● REQUIRED ACTION:
Produce an exact copy of the lines from the line that contains "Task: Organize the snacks" to the end of the listing below.

● DATA BELOW:
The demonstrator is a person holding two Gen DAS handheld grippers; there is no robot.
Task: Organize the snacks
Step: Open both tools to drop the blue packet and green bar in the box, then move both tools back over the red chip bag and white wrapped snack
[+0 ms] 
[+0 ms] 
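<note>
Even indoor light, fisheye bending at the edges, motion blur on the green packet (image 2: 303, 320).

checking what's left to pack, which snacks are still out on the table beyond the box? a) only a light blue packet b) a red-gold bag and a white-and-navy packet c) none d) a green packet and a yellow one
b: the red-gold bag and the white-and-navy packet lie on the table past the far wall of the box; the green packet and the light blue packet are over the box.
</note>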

● ANSWER:
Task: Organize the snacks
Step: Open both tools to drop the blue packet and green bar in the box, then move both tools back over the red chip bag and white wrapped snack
[+0 ms] 
[+0 ms] 
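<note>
Even indoor light, fisheye bending at the edges, motion blur on the green packet (image 2: 303, 320).

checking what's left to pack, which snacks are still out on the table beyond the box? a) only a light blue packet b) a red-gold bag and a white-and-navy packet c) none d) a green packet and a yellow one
b: the red-gold bag and the white-and-navy packet lie on the table past the far wall of the box; the green packet and the light blue packet are over the box.
</note>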

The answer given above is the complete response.